To move faster we had to tackle the challenge of reliably and frequently deploying changes to the production environment. While some of our microservices were more suitable to move towards continuous deployment, the Momentum software was not. Some challenges we encountered included lengthy build times and a regression test suite that ran overnight with numerous flaky test cases which slowed us down. We also started from a home grown installation utility written in Perl to perform installation and upgrades. We had designed this utility for our on-premises customers who installed and upgraded software very infrequently and it proved clunky for our use case.
To tackle these problems head on we decided to fully embrace the continuous delivery model and committed to tackling two short term objectives: to automate the deployment of any change to a UAT environment within 1 hour and to deploy Momentum to SparkPost production environment twice a week.
At this time we switched all of the engineering teams over to Kanban and incorporated all the learnings from the initial SparkPost beta team.
During the next few months there were a number of dramatic results to come out of this concerted effort to adopt continuous delivery. One change was a deliberate switch in who was responsible for doing software deployments and a resulting decrease in deployment times and unintended service interruptions. Rather than the developers providing software and instructions to the operations team, the development team took over this responsibility while still getting valuable assistance from the operations team. To solve our deployments problem we created a new cross-functional “Deployment Team” which included members from each dev team and operations.
The Deployment Team experimented with several approaches and tools before choosing Bamboo and Ansible to automate the deployment of database, code, and configuration changes. Within a short period of time the team had automated the nascent build and deployment pipelines for each service. We removed any long running test suites from the critical path, and we incorporated automated upgrade, smoke tests, and rollback scripts. The on-premises installer script was finally obsolete.
We achieved a reasonably good continuous delivery and deployment pipeline by the time of the GA launch in April 2015 and we were deploying several times a week during business hours, including not just the many lightweight microservices but also the Momentum platform.
Another big and positive result was the dramatic reduction in our cycle time. In 2014 our cycle time averaged around 8 days for all issues but within a few months this dropped to 6 days for 2015. Even more stunning, average cycle times for user stories dropped from 22 days to less than 10 days. This was even after moving the goal post on the definition of done from “verified in UAT” to “verified in production”. We were pleased to discover that our reduced cycle times resulted in greater velocity and improved quality with all teams getting a lot more done faster and better.
As an important enabler to these improvements we adopted an MVF (minimum viable feature) approach that clearly identified the customer need but let the development teams drive the solutions in an incremental way focusing on delivering quickly, eliminating a lot of the upfront requirements analysis and technical design.
We learned to listen more to our developer user community and took advantage of our shorter development cycle times to quickly deliver fixes and improvements that users wanted.

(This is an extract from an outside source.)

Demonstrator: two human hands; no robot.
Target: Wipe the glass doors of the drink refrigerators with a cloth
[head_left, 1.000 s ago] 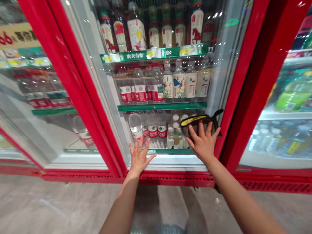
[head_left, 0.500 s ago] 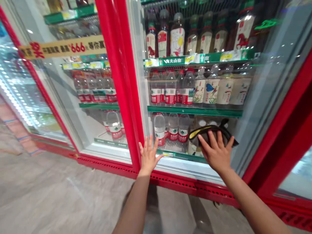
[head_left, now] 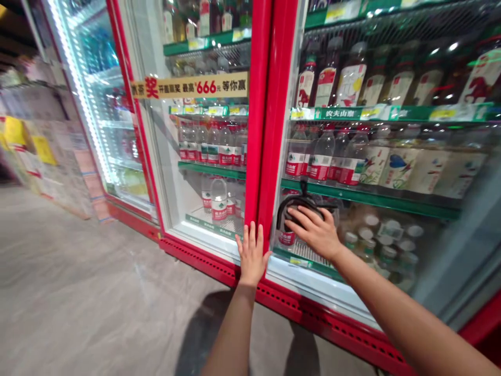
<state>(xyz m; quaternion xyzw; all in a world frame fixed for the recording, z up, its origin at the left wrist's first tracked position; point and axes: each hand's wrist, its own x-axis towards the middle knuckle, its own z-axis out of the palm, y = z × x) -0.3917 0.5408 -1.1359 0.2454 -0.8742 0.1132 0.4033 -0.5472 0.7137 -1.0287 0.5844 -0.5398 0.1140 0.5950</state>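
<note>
My right hand presses a dark cloth-like pad with black edging against the glass door, near the left side of the lower shelf. Its fingers are stretched over the pad and hold it to the pane; the pad's far side is hidden. My left hand is open, fingers spread, at the lower part of the red door frame, and holds nothing. Behind the pad, water bottles with red and white labels are partly covered.
Shelves behind the glass carry several drink bottles. White-capped bottles stand low on the right. A tan banner crosses the left door. A lit fridge and stacked boxes stand farther left on the grey floor.
My right hand has slid the pad leftward across the glass, from the lower right to near the frame. My left hand stays low at the frame. The view has turned left.
</note>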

Over time the development teams gradually evolved their processes to fully incorporated unit, acceptance, and performance testing and we eliminated the separate QA function. Some of the QA team members transitioned into development and some moved into the Deployment Team.
Around this time we discontinued our traditional Project Management Office (PMO) which had centrally controlled all development projects. We decentralized responsibility for delivery to the individual development team managers, embedding Product Owners directly within those teams. This helped further reduce overhead and increased agility.
Part 3 of this series will focus the lessons we learned as our service rapidly grew in 2016 and share some of what we have in store for this year. If you have any questions or comments about our devops journey please don’t hesitate to connect with us on Twitter – and we are always hiring.
VP Engineering and Cloud Operations
Some two years ago, a small team met in a conference room to discuss building a self-service offering on top of Momentum, the world’s best email delivery platform. Since then, SparkPost has gone from an idea to a developer-focused service with an automated release cycle built on a culture of testing and constant iteration. So we figured it was time to share what we’ve learned and how we handle continuous integration and deployment.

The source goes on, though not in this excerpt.